# Problem requirements:
Type out every line of the data again, exactly.
Segment Start: Source material
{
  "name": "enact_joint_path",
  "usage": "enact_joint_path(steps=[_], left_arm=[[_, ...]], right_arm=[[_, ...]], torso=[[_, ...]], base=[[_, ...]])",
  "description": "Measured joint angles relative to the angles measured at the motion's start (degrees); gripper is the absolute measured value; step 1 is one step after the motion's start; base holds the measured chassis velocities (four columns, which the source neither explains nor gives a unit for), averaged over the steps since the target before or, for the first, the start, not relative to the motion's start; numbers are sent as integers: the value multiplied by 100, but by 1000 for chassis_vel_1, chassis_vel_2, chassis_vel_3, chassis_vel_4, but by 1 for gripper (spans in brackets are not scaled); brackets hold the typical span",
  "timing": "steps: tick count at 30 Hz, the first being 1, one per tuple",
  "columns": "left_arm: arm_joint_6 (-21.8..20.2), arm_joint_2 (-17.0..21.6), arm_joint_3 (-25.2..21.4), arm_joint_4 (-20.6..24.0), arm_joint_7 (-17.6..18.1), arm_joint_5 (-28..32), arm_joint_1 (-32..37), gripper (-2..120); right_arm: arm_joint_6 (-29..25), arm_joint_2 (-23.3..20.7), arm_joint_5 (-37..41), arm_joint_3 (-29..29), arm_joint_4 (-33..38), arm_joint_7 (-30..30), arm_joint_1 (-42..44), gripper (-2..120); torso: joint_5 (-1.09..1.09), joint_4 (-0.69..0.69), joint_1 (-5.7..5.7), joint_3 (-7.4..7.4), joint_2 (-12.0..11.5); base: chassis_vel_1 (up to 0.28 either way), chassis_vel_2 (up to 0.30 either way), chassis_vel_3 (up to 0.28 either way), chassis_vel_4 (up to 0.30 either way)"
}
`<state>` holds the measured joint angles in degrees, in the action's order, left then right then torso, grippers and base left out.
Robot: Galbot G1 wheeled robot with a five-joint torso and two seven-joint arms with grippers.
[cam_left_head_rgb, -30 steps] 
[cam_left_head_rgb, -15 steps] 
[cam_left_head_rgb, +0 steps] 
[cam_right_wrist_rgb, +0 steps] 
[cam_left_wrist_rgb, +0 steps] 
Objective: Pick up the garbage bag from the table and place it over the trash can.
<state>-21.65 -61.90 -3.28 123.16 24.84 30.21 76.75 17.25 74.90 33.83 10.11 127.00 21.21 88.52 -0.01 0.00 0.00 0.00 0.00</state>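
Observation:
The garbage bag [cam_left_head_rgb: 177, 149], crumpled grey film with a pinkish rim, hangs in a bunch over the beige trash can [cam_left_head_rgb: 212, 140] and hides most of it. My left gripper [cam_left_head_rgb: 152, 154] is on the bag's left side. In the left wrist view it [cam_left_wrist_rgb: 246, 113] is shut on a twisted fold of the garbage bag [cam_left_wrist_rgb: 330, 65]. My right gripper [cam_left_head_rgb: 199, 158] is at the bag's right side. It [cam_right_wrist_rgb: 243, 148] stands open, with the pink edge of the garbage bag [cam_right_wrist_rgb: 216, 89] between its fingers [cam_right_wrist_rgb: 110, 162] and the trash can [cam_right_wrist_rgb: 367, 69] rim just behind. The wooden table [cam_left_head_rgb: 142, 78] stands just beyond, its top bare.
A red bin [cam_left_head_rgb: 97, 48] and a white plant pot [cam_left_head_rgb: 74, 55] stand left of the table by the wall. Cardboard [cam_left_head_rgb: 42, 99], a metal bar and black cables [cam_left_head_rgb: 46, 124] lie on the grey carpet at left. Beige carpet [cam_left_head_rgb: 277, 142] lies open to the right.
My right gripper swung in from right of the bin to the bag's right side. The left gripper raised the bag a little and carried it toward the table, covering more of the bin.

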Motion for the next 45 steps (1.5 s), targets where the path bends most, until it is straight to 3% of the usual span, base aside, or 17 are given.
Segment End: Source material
# Finished exercise:
{
  "name": "enact_joint_path",
  "usage": "enact_joint_path(steps=[_], left_arm=[[_, ...]], right_arm=[[_, ...]], torso=[[_, ...]], base=[[_, ...]])",
  "description": "Measured joint angles relative to the angles measured at the motion's start (degrees); gripper is the absolute measured value; step 1 is one step after the motion's start; base holds the measured chassis velocities (four columns, which the source neither explains nor gives a unit for), averaged over the steps since the target before or, for the first, the start, not relative to the motion's start; numbers are sent as integers: the value multiplied by 100, but by 1000 for chassis_vel_1, chassis_vel_2, chassis_vel_3, chassis_vel_4, but by 1 for gripper (spans in brackets are not scaled); brackets hold the typical span",
  "timing": "steps: tick count at 30 Hz, the first being 1, one per tuple",
  "columns": "left_arm: arm_joint_6 (-21.8..20.2), arm_joint_2 (-17.0..21.6), arm_joint_3 (-25.2..21.4), arm_joint_4 (-20.6..24.0), arm_joint_7 (-17.6..18.1), arm_joint_5 (-28..32), arm_joint_1 (-32..37), gripper (-2..120); right_arm: arm_joint_6 (-29..25), arm_joint_2 (-23.3..20.7), arm_joint_5 (-37..41), arm_joint_3 (-29..29), arm_joint_4 (-33..38), arm_joint_7 (-30..30), arm_joint_1 (-42..44), gripper (-2..120); torso: joint_5 (-1.09..1.09), joint_4 (-0.69..0.69), joint_1 (-5.7..5.7), joint_3 (-7.4..7.4), joint_2 (-12.0..11.5); base: chassis_vel_1 (up to 0.28 either way), chassis_vel_2 (up to 0.30 either way), chassis_vel_3 (up to 0.28 either way), chassis_vel_4 (up to 0.30 either way)"
}
`<state>` holds the measured joint angles in degrees, in the action's order, left then right then torso, grippers and base left out.
Robot: Galbot G1 wheeled robot with a five-joint torso and two seven-joint arms with grippers.
[cam_left_head_rgb, -30 steps] 
[cam_left_head_rgb, -15 steps] 
[cam_left_head_rgb, +0 steps] 
[cam_right_wrist_rgb, +0 steps] 
[cam_left_wrist_rgb, +0 steps] 
Objective: Pick up the garbage bag from the table and place it over the trash can.
<state>-21.65 -61.90 -3.28 123.16 24.84 30.21 76.75 17.25 74.90 33.83 10.11 127.00 21.21 88.52 -0.01 0.00 0.00 0.00 0.00</state>
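Observation:
The garbage bag [cam_left_head_rgb: 177, 149], crumpled grey film with a pinkish rim, hangs in a bunch over the beige trash can [cam_left_head_rgb: 212, 140] and hides most of it. My left gripper [cam_left_head_rgb: 152, 154] is on the bag's left side. In the left wrist view it [cam_left_wrist_rgb: 246, 113] is shut on a twisted fold of the garbage bag [cam_left_wrist_rgb: 330, 65]. My right gripper [cam_left_head_rgb: 199, 158] is at the bag's right side. It [cam_right_wrist_rgb: 243, 148] stands open, with the pink edge of the garbage bag [cam_right_wrist_rgb: 216, 89] between its fingers [cam_right_wrist_rgb: 110, 162] and the trash can [cam_right_wrist_rgb: 367, 69] rim just behind. The wooden table [cam_left_head_rgb: 142, 78] stands just beyond, its top bare.
A red bin [cam_left_head_rgb: 97, 48] and a white plant pot [cam_left_head_rgb: 74, 55] stand left of the table by the wall. Cardboard [cam_left_head_rgb: 42, 99], a metal bar and black cables [cam_left_head_rgb: 46, 124] lie on the grey carpet at left. Beige carpet [cam_left_head_rgb: 277, 142] lies open to the right.
My right gripper swung in from right of the bin to the bag's right side. The left gripper raised the bag a little and carried it toward the table, covering more of the bin.
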
Motion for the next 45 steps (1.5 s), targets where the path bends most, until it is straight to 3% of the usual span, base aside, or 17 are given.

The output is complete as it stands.